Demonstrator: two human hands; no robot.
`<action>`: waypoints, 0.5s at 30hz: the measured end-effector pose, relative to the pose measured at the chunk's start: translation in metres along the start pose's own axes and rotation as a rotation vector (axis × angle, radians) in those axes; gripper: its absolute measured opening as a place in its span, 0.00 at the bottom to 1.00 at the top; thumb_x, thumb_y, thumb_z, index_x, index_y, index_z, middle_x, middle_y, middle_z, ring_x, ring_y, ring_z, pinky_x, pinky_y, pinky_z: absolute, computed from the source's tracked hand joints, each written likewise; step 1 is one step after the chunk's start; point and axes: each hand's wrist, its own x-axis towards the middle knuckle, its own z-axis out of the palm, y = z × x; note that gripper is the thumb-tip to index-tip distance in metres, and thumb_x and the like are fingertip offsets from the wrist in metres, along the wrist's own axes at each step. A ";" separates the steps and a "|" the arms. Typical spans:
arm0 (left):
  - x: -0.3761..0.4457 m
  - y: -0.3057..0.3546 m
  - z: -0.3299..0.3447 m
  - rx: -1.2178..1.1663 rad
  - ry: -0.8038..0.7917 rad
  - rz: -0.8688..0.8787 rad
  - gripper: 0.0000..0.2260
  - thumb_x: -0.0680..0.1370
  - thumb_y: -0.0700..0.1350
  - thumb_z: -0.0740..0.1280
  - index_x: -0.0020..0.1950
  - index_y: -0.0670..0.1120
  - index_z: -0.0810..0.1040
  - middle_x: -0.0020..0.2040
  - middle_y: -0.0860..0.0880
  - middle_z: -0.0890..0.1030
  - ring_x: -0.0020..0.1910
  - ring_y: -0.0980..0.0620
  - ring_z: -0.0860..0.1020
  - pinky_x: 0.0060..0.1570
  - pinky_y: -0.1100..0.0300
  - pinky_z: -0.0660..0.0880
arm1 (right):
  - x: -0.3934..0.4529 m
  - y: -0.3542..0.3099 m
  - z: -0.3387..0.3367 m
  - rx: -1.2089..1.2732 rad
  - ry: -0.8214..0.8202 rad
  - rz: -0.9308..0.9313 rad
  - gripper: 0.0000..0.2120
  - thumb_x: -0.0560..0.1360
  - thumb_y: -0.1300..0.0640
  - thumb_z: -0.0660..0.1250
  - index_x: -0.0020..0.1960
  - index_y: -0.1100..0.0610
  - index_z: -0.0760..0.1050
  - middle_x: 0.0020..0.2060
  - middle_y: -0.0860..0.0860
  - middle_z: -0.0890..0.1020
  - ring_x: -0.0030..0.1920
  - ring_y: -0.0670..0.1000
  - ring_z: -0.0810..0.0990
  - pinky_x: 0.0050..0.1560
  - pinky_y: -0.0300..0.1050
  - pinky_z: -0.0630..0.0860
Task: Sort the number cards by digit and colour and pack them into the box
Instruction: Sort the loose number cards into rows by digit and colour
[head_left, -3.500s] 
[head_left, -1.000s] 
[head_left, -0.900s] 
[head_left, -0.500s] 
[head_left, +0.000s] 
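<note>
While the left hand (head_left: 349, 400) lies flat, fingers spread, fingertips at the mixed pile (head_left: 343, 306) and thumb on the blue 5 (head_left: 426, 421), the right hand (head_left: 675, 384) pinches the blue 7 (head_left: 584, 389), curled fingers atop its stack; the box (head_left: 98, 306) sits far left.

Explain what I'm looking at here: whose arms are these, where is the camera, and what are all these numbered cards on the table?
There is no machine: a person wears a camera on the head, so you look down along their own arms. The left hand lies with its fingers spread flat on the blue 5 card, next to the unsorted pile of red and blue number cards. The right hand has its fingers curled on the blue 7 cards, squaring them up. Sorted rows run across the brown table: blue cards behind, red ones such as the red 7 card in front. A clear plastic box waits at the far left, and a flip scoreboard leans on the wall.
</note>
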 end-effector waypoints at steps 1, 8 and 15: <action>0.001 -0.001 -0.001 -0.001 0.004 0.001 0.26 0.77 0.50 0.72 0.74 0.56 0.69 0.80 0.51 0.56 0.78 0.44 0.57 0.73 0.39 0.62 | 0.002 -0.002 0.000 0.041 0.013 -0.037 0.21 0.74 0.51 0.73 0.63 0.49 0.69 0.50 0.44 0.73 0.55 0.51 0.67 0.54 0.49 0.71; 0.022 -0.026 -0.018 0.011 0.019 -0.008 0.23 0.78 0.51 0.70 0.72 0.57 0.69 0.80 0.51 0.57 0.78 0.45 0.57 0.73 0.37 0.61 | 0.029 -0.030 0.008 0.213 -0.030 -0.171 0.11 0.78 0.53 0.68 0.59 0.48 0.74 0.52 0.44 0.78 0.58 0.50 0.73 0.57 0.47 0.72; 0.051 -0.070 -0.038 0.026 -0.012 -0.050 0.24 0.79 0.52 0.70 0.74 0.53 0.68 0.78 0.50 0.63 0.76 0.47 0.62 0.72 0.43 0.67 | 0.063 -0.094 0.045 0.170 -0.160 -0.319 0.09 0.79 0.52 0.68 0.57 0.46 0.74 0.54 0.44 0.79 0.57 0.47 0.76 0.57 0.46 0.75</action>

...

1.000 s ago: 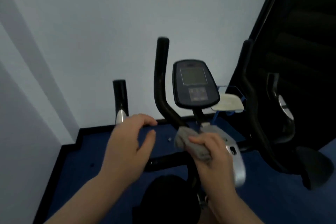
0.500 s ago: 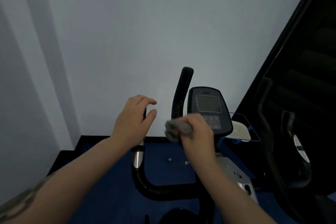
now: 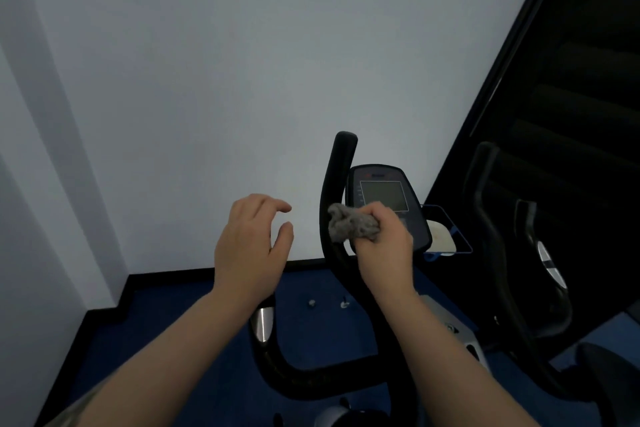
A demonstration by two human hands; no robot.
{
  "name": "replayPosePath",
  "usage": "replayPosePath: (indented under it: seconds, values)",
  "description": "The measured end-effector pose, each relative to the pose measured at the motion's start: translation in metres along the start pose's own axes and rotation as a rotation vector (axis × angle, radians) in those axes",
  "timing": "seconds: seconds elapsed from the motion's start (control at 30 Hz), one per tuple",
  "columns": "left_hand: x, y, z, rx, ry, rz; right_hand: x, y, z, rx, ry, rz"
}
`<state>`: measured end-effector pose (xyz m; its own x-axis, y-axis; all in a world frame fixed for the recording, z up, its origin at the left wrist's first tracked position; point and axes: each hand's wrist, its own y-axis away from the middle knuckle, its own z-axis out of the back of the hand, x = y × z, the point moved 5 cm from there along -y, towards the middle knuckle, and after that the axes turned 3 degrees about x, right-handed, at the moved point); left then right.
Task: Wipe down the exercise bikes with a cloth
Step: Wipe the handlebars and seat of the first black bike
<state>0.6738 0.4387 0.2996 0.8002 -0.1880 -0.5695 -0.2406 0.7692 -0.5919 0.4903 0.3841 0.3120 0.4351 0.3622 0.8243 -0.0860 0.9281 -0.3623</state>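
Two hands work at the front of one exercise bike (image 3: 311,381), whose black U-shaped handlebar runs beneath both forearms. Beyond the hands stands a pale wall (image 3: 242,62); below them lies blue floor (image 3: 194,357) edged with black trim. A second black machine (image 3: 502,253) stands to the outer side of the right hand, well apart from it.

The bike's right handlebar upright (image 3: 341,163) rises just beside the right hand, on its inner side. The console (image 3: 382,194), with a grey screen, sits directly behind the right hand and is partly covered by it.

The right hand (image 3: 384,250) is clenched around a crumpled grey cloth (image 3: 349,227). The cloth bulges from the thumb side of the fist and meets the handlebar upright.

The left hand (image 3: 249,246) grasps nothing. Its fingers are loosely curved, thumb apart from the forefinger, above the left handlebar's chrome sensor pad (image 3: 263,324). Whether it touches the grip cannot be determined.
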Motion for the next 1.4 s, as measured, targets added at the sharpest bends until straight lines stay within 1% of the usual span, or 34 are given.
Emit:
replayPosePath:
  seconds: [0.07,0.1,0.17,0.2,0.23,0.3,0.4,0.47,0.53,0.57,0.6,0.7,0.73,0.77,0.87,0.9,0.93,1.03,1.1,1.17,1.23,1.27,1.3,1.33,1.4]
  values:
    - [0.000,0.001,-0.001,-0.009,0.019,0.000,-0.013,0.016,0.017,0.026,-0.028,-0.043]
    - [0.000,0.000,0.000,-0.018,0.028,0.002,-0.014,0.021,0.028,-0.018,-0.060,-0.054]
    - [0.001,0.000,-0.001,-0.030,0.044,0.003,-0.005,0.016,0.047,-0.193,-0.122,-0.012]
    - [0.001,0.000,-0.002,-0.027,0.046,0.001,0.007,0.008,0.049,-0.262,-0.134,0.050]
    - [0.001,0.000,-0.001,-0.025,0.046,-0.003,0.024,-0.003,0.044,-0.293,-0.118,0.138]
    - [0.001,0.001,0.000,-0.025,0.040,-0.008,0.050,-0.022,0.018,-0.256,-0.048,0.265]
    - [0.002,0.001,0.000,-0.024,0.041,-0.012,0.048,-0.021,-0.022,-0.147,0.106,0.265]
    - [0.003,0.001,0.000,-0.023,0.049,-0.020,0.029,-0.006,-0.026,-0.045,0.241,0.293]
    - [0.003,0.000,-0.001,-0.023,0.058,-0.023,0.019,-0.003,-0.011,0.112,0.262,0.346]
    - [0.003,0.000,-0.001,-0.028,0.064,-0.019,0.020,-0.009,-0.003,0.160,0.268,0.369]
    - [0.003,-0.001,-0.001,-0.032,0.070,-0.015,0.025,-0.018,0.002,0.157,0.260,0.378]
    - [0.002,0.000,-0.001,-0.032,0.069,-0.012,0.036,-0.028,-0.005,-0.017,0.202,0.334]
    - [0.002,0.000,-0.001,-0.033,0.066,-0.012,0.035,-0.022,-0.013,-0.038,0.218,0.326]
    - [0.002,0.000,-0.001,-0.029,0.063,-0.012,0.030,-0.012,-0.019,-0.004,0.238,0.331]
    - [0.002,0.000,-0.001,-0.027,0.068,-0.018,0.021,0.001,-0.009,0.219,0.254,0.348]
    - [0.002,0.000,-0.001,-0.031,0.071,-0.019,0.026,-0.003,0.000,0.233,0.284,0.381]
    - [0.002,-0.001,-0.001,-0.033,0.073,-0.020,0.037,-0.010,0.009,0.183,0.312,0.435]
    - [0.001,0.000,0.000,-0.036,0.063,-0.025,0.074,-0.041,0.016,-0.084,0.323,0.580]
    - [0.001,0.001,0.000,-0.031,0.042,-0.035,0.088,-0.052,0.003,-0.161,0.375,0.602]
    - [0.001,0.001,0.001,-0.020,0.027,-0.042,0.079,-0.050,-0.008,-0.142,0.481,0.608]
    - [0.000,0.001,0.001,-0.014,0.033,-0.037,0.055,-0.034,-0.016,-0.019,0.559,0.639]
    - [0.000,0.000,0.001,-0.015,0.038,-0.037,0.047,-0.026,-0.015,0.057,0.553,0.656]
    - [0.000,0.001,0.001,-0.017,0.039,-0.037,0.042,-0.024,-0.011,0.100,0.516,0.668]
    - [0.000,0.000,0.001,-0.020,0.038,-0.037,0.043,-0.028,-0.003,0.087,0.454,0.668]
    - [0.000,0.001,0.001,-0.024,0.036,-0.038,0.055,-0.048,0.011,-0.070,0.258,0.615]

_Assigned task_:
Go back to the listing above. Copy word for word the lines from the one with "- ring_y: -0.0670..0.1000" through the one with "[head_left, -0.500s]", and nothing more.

_Output_:
  - ring_y: -0.0670..0.1000
  - ring_z: -0.0810..0.0990
  - pinky_x: 0.0050..0.1560
  - pinky_y: -0.0300..0.1050
  - pinky_z: -0.0630..0.0860
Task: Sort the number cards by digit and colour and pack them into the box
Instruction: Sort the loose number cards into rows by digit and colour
[head_left, -3.500s] 
[head_left, -1.000s] 
[head_left, -0.900s] 
[head_left, -0.500s] 

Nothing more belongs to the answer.